Desde entonces he utilizado el regalo del monje de Samos en muchas de mis múltiples expediciones al monte, incluyendo los largos kilómetros del Camino de Santiago. En realidad durante toda una década el minuciosamente tallado bastón de fresno ha permanecido cerca de mí, a la vista, como recordándome la promesa de utilizarlo lo mejor posible mientras llegara el hipotético día de rendir cuentas de él ante su fabricante.
El pasado 12 de octubre los tres amigos de aquella primera visita a Samos volvimos a hacer un recorrido por Galicia. Y como no podía ser de otra manera recalamos en el viejo monasterio. Nada sabíamos de la vida del artesano de los bastones. Cinco años atrás lo habíamos encontrado allí en el transcurso de una corta parada, renovando la promesa de volver a vernos en 2012, pero nada sabíamos sobre si aún continuaba en el monasterio ni, dado que ya era un hombre mayor, cual podía ser su estado de salud.
Llegamos a Samos justo cuando abrían al público la instalación. Nuestro monje no aparecía por ninguna parte y decidí preguntar por él en la tienda de souvenirs ubicada en la portería. En el momento en que descendía las escaleras de la portería se abrió la ventanuca enrejada de la puerta que da acceso al interior del monasterio. Inmediatamente reconocí el rostro, envejecido, sí, pero con la misma mirada inquisitiva y vivaz. Era él, abriendo la ventanuca justo en el instante preciso, como si nos hubiera estado esperando. Agité el bastón frente a sus ojos: "¿Reconoce este palo?". Sonrió, pícaro, como el primer día. "Yo nunca regalo bastones, recuérdalo. ¿Le has dado un buen uso?".

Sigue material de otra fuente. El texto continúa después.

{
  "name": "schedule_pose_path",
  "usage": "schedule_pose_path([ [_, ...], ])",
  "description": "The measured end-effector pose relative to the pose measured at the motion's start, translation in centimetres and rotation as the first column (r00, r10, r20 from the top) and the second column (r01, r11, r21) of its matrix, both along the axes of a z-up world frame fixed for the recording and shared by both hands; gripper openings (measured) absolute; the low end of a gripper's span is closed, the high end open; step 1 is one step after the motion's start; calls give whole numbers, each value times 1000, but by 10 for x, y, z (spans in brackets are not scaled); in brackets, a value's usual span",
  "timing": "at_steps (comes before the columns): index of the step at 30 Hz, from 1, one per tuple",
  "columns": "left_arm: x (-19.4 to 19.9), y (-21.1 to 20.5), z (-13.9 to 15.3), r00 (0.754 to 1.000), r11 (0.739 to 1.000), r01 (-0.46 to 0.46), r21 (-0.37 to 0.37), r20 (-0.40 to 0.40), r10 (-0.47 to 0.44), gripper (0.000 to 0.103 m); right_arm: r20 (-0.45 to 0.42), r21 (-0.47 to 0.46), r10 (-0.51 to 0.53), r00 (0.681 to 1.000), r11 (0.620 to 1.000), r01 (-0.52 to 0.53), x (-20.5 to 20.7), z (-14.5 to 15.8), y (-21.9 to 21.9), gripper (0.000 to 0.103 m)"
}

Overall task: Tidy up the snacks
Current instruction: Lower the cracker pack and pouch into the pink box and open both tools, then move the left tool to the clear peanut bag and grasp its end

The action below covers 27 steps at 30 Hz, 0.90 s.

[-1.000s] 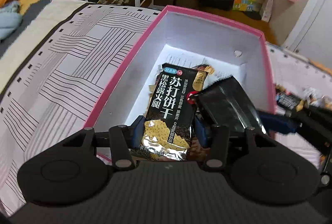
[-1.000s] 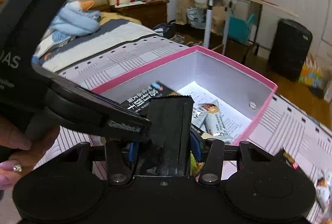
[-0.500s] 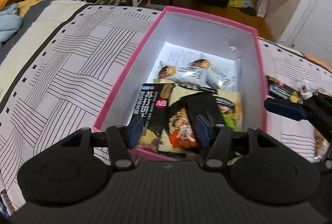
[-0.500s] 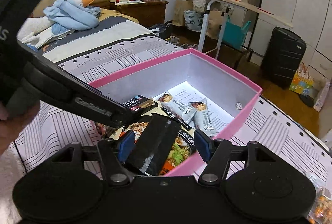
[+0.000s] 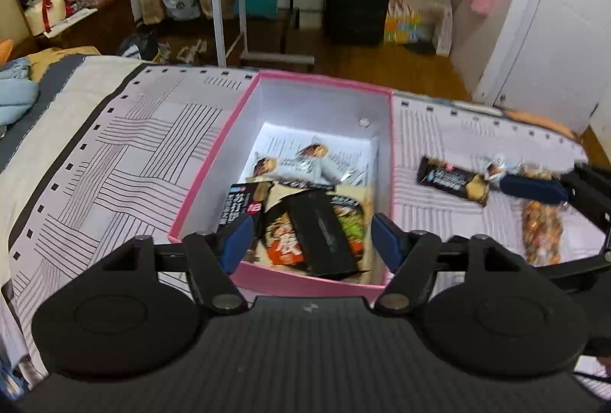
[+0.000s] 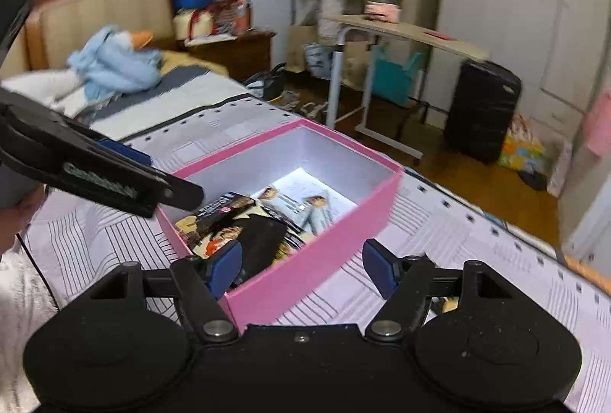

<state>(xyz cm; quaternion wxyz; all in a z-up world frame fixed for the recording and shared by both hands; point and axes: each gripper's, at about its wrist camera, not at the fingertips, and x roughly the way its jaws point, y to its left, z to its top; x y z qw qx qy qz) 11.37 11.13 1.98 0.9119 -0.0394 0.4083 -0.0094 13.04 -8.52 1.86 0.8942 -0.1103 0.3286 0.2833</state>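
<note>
While both sets of jaws are opening with nothing gripped between them, the left gripper (image 5: 311,239) and the right gripper (image 6: 301,266) hang above the near end of one pink box (image 5: 214,161) on the striped bedspread (image 5: 114,161). Inside the box lie one flat black packet (image 5: 320,233) on top of an orange-printed bag (image 5: 284,245), one black cracker packet (image 5: 238,203) at the left wall, and two pale wrapped bars (image 5: 301,162) farther back. Outside, right of the box, one dark bar (image 5: 452,180) and one bag of brown snacks (image 5: 542,225) lie on the bedspread.
</note>
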Motion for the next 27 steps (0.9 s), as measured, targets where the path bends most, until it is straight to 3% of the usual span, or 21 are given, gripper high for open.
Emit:
schedule_pose_path([
  [8,-15,-63,14,987,988,154,-4,37,-154,79,-21,93,-129,991,987,131,-22,7,-96,86],
  [10,-16,-83,13,978,980,201,-4,53,-200,86,-25,95,-152,988,983,154,-28,5,-117,87],
  [13,-11,-111,5,961,962,270,-24,61,-269,88,-15,75,-208,978,975,209,-36,-5,-145,90],
  [14,-9,-120,1,955,956,292,-33,60,-289,89,-18,77,-229,973,970,230,-37,-10,-154,94],
  [20,12,-177,-39,932,931,362,-44,30,-361,92,-81,89,-333,939,936,340,-28,-56,-192,95],
  [27,47,-216,-89,924,909,369,-194,-28,-381,92,-74,35,-469,880,881,473,-6,-118,-213,96],
])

Cuando salió a la portería sus primeras palabras al vernos juntos fueron: "¿Aún no os habéis convertido?". Le confesamos que estábamos en ello y durante un cuarto de hora compartimos, los cuatro, un tiempo especial. Había transcurrido una década de nuestro primer encuentro y parecía que no había pasado ni un día. Al despedirnos, en un alarde de temeridad, volvimos a citarnos en el mismo lugar el 12 de octubre de 2022.
En el viaje de regreso los tres amigos recordamos algunas de las múltiples aventuras y desventuras que hemos vivido juntos a lo largo de estos años. No compartimos trabajo, vecindario o ideología. Ni siquiera tenemos aficiones comunes y, sin embargo, los vínculos que nos unen se han fortalecido con el paso de un tiempo que, paradójicamente, ha triturado muchas otras cosas que parecían imbatibles. Las alegrías de cada uno de nosotros son las alegrías de los tres, y también las derrotas. Así comprendí que la verdadera dimensión de la historia del bastón del monje radica en la incolumne amistad de los tres viajeros que diez años atrás, cuando apenas se conocían, dieron comienzo a la misma.
Gracias Hermano Agustín, deseo que en nuestro próximo encuentro todos estemos ya convertidos.